6. We are of opinion that the portions of the order-sheet referred to do not bear out the contention of the learned vakeel for the appellant. Although there are portions of the orders referred to, which, if they stood alone, might support the appellant's contention, yet taking the orders as a whole, we must hold that the question which was discussed before the Court was not the abstract question whether the award was invalid by reason of mere revocation of the arbitrator's authority, but that it was the concrete question, the mixed question of law and fact, namely, whether the award was invalid by reason of the letter of protest dated the 5th January 1897, that is, by reason of the protests for the reasons stated in that letter. That was really the question before the Court, as appears from order No: 43, which is in these words: 'Upon plaintiff's application it is noted that the pleader informed, the Court that other witnesses to prove ekrarnama only are present.'

7. This goes to show that the Court enquired whether the plaintiff had any witnesses to examine upon any point other than the question of the execution of the ekrarnama, and was informed that the other witnesses of the plaintiff, that is, the witnesses, other than those examined, were cited to prove the ekrarnama, and upon that point the Court below did not think that any further evidence .was necessary, as it says in its judgment that the execution of the ekrarnama was admitted by the defendant.

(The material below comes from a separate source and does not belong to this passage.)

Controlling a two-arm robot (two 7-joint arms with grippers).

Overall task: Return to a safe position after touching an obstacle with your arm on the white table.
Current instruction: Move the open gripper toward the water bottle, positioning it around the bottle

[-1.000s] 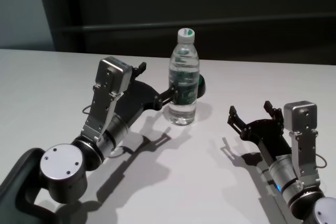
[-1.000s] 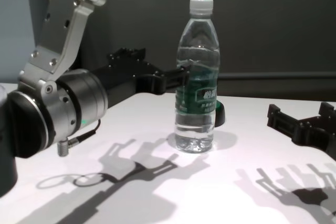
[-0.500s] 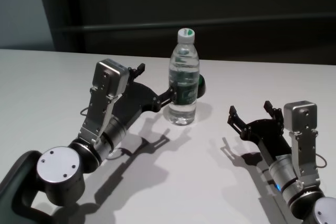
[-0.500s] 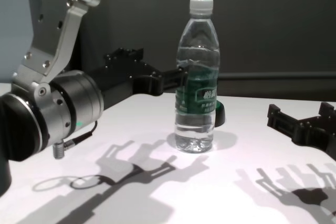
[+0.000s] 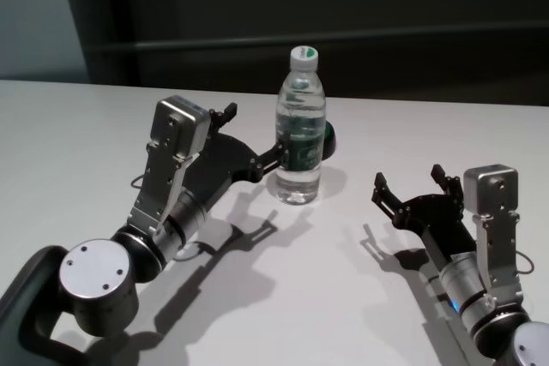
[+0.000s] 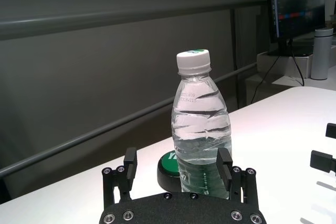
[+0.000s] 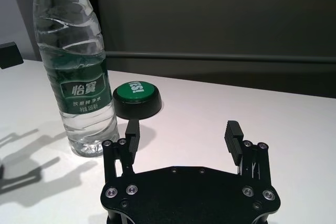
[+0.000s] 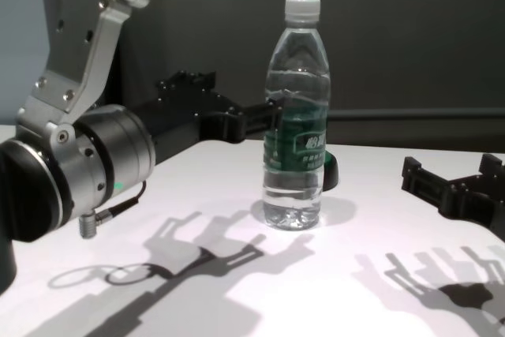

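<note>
The obstacle, a clear water bottle (image 5: 300, 136) with a white cap and dark green label, stands upright on the white table (image 5: 69, 135) near its far middle. My left gripper (image 5: 255, 133) is open just left of it, low over the table. One of its fingertips (image 5: 279, 153) lies against the bottle's label side; whether they touch I cannot tell. The left wrist view shows the bottle (image 6: 202, 124) just beyond the open gripper (image 6: 177, 158). My right gripper (image 5: 408, 179) rests open at the right, apart from the bottle (image 7: 79, 72).
A low green-and-black round button (image 5: 329, 139) sits right behind the bottle, also seen as the button (image 7: 137, 98) in the right wrist view. The table's far edge meets a dark wall. A monitor (image 6: 299, 3) and a white cylinder (image 6: 321, 51) stand on another desk far off.
My left arm has drawn back a little toward the left over the last second, then held still. The bottle and the right arm have not moved.
</note>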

The judgment also shows that the whole question was discussed before the Court, as there are arguments noticed in the judgment which could not have been addressed to the Court, unless the whole question was before it.

8. The first contention of the appellant, that he had no sufficient opportunity of establishing his case, has therefore no force.

9. Upon the second point we think that it is clear from the evidence that the revocation of the reference m this case was for a good and valid reason.

10. The letter itself (Exhibit D), dated the 5th of January 1897, to the arbitrator, sets out the reason for which the defendant revoked the reference. That reason is stated in these words: 'That the said Mahomed Wahiduddin manages all your village and court affairs and he has been manager of all your affairs for a long time, hence he may, in lieu of his services rendered to you, influence you, which, being unjust, would be prejudicial to the interests of my client; my client therefore apprehends that justice will not be shown her.' It was argued that, if this was the reason, the defendant on her own admission in her deposition must have boon aware of the fact that the plaintiff was the am-muktear of the arbitrator long before the reference was made. We are of opinion that this is not so. All that the defendant in her evidence says is, that she heard from the plaintiff some five or six years ago that he was the muktear of the arbitrator; but she does not say that she was aware of the fact that the plaintiff acted as the arbitrator's muktear without receiving any remuneration--a fact winch is not now disputed. This circumstance, then, was of itself sufficient to justify the revocation of the reference. But there is another important fact which appears in the evidence of the arbitrator himself. He says he is indebted to the plaintiff. The admission is made after some slight hesitation. It is argued for the appellant that there is nothing to show whether this indebtedness existed at the time of the reference, or whether the arbitrator became indebted subsequently. If it existed at the time of the reference and was not disclosed to the defendant, that would be a good reason for the revocation of the authority given to the arbitrator. If it came into existence subsequently, that was a good reason for the letter to the arbitrator, and so upon either of these two views this indebtedness of the arbitrator to the plaintiff would also be a good reason for revocation of the reference. The fact, moreover, that it was never disclosed would be a ground for' invalidating the award on account of judicial misconduct. The view we take is supported by the case of O. R. Coley v. V. A. DaCosta (1890) I. L. R. Calc. 200., Toolsimoni Dasi v. Sudevi Dasi (1899) 3 C. W. N. 361., and Kali Prosanno Ghose v. Rajani Kant a Chatterjee (1897) I. L. R. 25 Calc. 141. For these reasons we dismiss this appeal with costs.